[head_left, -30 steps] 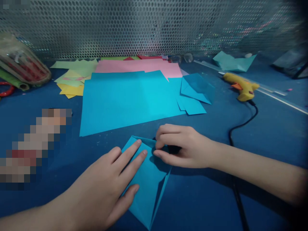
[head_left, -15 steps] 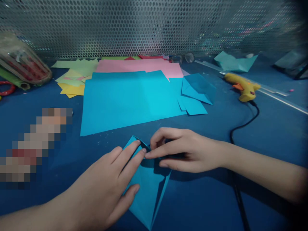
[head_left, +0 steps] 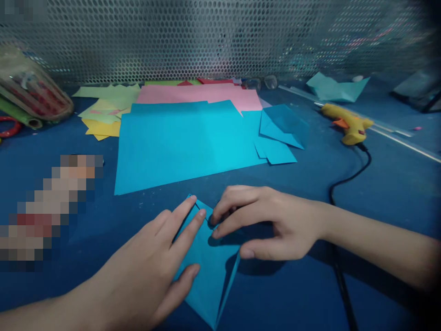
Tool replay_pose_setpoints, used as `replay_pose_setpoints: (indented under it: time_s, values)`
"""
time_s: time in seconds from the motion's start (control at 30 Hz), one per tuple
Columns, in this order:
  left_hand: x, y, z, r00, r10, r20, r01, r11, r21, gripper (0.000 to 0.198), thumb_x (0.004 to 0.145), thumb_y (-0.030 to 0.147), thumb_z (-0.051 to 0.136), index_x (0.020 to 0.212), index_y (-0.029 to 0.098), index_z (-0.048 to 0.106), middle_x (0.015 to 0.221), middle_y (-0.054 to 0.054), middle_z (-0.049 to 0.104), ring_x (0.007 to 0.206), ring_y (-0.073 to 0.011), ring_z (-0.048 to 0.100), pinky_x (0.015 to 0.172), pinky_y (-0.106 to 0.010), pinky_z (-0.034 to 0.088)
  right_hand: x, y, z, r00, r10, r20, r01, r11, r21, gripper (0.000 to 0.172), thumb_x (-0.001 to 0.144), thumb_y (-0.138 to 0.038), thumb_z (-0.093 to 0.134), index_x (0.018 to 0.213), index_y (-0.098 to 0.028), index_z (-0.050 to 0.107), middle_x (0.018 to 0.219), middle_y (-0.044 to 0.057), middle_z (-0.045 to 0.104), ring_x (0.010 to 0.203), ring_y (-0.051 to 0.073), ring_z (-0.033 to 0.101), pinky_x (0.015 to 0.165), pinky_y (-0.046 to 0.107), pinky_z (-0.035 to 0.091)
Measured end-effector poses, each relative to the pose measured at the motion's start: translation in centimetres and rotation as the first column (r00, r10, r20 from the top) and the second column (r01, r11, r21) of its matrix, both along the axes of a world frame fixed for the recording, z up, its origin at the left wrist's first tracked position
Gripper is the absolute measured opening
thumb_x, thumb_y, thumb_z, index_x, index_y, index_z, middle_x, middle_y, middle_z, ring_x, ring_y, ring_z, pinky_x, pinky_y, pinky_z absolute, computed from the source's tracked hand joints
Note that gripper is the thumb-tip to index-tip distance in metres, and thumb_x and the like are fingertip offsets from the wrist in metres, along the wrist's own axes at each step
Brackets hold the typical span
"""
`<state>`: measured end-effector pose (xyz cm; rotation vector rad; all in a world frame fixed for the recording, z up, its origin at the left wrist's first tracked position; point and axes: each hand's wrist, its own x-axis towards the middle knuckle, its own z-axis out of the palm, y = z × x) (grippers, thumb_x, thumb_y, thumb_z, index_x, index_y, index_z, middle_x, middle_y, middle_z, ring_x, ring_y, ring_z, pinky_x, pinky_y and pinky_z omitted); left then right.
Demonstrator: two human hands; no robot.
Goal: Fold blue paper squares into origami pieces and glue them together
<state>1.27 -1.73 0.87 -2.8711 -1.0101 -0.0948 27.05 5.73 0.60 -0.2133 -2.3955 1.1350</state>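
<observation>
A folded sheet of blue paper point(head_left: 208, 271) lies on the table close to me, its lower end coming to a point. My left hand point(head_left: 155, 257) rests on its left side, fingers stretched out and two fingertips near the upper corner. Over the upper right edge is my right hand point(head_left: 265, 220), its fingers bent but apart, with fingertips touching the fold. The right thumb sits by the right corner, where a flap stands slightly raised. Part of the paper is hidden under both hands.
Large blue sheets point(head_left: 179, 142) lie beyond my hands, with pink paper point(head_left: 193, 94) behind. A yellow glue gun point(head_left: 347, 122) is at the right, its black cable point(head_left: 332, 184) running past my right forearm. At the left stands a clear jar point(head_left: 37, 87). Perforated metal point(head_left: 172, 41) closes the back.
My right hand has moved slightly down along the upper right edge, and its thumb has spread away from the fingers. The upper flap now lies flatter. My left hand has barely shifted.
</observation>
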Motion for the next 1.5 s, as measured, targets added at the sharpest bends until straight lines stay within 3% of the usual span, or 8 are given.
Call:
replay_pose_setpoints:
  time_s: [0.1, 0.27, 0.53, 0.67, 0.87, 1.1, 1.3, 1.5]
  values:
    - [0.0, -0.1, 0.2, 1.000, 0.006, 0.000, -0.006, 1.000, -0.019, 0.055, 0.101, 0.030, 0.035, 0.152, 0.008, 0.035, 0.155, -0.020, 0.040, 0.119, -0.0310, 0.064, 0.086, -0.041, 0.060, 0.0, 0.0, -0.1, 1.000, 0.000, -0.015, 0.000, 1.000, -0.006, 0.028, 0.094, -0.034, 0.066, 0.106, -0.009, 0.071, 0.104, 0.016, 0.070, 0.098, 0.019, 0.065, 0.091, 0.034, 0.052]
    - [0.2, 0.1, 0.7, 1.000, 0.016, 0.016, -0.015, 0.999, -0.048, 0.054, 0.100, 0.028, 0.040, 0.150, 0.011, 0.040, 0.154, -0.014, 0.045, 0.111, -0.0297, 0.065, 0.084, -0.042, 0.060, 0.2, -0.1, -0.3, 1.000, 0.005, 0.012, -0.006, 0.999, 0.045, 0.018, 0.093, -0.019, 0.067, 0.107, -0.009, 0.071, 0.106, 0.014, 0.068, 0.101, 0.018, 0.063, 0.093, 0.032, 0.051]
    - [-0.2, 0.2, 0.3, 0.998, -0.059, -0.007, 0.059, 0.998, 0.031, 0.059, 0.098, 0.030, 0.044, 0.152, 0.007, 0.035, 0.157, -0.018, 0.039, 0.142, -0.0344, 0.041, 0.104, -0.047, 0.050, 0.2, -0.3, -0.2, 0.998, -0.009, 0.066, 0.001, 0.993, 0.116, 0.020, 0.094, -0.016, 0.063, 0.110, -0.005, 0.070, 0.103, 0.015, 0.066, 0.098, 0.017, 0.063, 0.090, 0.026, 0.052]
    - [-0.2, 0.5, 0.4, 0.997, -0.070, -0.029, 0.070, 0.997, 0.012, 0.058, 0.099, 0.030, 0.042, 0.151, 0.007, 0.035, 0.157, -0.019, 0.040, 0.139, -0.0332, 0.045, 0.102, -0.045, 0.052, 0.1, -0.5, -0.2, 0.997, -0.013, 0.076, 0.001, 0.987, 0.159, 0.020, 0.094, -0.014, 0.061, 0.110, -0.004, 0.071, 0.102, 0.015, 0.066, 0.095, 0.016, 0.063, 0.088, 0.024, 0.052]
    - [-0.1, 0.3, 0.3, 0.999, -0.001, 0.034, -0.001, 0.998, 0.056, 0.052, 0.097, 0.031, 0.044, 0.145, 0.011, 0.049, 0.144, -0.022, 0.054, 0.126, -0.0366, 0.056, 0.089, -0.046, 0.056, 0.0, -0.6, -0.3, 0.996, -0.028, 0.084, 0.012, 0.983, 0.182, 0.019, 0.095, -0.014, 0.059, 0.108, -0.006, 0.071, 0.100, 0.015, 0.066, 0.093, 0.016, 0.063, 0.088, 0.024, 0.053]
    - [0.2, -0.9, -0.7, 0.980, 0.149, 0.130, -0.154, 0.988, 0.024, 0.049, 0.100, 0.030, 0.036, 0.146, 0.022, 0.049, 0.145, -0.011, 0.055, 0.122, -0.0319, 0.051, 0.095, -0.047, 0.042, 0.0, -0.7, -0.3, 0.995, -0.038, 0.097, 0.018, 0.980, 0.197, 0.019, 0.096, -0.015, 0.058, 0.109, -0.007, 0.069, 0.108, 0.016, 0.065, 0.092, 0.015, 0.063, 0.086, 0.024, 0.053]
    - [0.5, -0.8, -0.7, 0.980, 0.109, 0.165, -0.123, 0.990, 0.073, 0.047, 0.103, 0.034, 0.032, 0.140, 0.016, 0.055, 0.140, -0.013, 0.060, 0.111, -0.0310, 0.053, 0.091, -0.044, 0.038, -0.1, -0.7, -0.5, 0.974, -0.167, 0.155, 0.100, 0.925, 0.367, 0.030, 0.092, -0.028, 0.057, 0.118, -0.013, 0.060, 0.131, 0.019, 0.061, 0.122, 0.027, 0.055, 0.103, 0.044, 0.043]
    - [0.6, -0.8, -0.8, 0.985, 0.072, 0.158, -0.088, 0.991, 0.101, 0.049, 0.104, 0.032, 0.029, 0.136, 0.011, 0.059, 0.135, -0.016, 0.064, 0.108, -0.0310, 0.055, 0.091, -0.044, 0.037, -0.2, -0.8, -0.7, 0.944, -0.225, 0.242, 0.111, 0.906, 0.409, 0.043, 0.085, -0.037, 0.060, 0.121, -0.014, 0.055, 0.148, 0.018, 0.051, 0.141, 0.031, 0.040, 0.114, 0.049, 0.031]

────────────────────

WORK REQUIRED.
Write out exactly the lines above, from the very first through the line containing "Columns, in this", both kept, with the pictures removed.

EXERCISE OUTPUT.
[head_left, -30 steps] 
[head_left, -15 steps] 
[head_left, +0 steps] 
Tool replay_pose_setpoints, used as `replay_pose_setpoints: (indented under it: time_s, values)`
"""
time_s: time in seconds from the motion's start (control at 30 Hz), one per tuple
Columns, in this order:

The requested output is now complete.